Here you have by CrAlt · 2010-09-09 08:04 · Score: 1

This must be related to the 200+ emails in my MS Exchange inbox that have the subject "Here you have" and a link in the body to a PDF file... ..in other news i just heard that apple is going to allow Adobe Flash on the iphone.. Im sure that will turn out great.

--
I have to return some videotapes...
Isn't Microsoft and Adobe a wonderful pair. by node_chomsky · 2010-09-09 08:51 · Score: 1

This exploit is currently melting the email servers at a (very) major corporation which I will leave unnamed. According to someone currently dealing with that, the virus can send 250k messages an hour. It's basically the Ebola Zaire of viruses. It's funny in all the hoopla about Apple vs. Microsoft, people seem to not fathom that their is a real advantage in not having to worry about Microsoft security holes.
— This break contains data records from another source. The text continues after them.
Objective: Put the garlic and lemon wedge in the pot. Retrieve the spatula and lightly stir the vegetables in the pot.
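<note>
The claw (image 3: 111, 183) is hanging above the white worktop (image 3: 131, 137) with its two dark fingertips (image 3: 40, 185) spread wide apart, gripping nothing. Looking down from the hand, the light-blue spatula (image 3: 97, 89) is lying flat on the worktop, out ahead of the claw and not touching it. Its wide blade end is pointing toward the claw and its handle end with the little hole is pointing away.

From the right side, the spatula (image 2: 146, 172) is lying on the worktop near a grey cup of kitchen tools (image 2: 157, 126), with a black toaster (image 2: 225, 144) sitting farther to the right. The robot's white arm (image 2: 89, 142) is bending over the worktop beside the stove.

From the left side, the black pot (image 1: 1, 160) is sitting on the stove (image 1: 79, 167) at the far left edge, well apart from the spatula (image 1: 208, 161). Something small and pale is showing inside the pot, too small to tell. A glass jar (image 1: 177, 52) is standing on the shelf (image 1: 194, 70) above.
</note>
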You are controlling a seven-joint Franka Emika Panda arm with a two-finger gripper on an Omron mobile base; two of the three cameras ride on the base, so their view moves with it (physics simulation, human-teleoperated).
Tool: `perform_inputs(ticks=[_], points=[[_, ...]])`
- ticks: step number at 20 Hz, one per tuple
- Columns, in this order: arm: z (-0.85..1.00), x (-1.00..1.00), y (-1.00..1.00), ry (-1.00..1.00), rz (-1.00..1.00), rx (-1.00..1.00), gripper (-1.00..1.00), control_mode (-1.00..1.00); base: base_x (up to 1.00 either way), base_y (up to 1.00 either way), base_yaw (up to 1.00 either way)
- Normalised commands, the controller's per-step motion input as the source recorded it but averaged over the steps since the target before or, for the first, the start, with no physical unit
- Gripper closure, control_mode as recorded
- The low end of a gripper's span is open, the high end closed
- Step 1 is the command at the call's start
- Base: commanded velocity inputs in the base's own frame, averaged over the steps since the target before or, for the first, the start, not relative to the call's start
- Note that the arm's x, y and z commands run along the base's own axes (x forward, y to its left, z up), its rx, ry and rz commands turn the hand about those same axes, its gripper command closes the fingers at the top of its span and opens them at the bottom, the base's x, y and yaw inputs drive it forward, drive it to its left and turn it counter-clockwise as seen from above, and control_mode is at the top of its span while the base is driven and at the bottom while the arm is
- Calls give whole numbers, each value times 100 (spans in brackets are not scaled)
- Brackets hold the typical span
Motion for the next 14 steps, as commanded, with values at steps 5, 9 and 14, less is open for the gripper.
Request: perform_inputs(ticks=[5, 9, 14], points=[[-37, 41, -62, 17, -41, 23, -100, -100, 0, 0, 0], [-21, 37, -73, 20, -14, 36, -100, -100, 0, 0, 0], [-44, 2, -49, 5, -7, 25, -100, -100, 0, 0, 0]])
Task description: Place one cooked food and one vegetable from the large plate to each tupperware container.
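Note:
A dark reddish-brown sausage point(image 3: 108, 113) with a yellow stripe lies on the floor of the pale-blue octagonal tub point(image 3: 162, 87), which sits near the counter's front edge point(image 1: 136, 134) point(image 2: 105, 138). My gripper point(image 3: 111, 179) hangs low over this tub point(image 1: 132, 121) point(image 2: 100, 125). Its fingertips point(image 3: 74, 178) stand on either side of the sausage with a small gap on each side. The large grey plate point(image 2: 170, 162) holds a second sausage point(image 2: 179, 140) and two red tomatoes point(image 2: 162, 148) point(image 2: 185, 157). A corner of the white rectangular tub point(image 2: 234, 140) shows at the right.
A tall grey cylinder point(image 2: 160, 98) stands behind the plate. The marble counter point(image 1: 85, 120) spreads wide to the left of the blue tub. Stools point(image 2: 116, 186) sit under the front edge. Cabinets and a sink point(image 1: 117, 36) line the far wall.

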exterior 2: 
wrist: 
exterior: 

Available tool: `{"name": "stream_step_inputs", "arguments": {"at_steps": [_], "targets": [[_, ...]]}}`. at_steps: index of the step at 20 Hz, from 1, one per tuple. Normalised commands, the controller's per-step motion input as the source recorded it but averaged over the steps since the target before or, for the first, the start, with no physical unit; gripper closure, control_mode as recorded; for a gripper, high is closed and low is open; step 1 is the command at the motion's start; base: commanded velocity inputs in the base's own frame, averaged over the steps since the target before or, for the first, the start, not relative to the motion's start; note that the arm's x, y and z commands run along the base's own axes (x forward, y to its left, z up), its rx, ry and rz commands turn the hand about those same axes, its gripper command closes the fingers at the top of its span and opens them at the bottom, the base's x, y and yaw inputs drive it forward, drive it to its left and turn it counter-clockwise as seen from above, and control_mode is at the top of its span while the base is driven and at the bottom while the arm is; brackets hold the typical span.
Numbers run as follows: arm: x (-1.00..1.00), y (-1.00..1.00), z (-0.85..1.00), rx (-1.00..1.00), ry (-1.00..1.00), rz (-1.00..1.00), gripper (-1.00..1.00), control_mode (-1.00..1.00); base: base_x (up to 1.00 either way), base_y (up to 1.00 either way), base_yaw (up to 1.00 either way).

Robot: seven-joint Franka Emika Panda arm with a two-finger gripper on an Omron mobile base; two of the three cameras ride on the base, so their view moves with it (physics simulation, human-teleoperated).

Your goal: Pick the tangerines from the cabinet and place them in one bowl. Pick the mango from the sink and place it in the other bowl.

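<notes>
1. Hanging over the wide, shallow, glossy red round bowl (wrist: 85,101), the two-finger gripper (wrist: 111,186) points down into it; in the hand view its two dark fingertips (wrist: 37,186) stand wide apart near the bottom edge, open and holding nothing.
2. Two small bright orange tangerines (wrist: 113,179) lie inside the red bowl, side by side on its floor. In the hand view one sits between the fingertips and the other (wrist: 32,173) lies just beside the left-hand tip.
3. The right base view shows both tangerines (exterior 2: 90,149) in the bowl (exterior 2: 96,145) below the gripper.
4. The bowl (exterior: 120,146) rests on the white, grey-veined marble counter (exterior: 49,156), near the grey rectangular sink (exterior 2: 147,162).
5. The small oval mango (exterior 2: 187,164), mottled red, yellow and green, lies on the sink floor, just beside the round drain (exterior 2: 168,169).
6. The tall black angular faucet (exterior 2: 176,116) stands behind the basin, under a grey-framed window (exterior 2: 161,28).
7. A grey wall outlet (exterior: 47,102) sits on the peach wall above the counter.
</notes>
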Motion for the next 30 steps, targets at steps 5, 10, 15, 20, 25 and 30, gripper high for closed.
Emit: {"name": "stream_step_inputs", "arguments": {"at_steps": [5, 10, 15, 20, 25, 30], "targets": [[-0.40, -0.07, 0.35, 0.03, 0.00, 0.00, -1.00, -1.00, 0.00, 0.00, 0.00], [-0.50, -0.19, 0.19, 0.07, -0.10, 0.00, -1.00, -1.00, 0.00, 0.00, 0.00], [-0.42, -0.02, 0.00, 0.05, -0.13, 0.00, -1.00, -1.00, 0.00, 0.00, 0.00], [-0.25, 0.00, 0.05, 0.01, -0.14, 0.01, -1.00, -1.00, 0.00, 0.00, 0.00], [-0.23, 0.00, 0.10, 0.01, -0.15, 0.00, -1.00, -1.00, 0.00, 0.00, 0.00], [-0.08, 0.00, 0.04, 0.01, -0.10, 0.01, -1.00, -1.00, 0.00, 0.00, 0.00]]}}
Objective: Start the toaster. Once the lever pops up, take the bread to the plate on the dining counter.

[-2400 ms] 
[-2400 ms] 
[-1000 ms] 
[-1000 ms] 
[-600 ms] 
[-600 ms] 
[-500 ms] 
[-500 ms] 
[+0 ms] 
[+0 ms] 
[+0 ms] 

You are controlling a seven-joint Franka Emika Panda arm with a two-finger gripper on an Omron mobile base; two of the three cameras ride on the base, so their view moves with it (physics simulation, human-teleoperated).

I am not even vaguely worried about this, my computer doesn't have that problem, or any that I know of. Headache free operation is severely underrated.
Why is anybody still using Adobe Reader? by Animats · 2010-09-09 09:14 · Score: 1

I have only Sumatra PDF on my machine. Sumatra PDF is too dumb to offer much attack surface - no Javascript, no WebBuy, no phoning home, no updater, no embedding in browsers.
When I bought my most recent computer, I put on the sales order "No preloaded crapware", and the supplier (which is in Silicon Valley, they have a clue) complied. No Adobe Reader.
Convert it, stupid! by Anonymous Coward · 2010-09-09 11:52 · Score: 0

Option 1: Convert it on-line for free
Sites like http://view.samurajdata.se/
will convert most on-line PDFs for free, while Adobe's page
which handles on-line convertion of on-line PDF files often
fails and is mostly useless if you're behind proxies and/or
using Tor with javascript disabled and NoScript loaded.
Option 2: Convert it with local tools
Programs like pdftohtml convert PDF files for free
With the number of PDF exploits rising, it's logical
to employ option 1 rather than download any PDF file
to your local drive.
Funny! by Anonymous Coward · 2010-09-09 18:43 · Score: 0

Seriously mods!
Patch please by GerryHattrick · 2010-09-09 20:33 · Score: 1

Every pdf security warning, I update and tell all friends to. Every time, I have to tell them what Adobe default options to untick, and what extra bloat can be instantly uninstalled. Please provide a way to patch just the affected bits. Or to respect current choices.
Glad to see Adobe helping Apples customers by Anonymous Coward · 2010-09-09 22:21 · Score: 0

Finally we have a company who really tries to ease jailbreaking for Apples customers. Much praise!.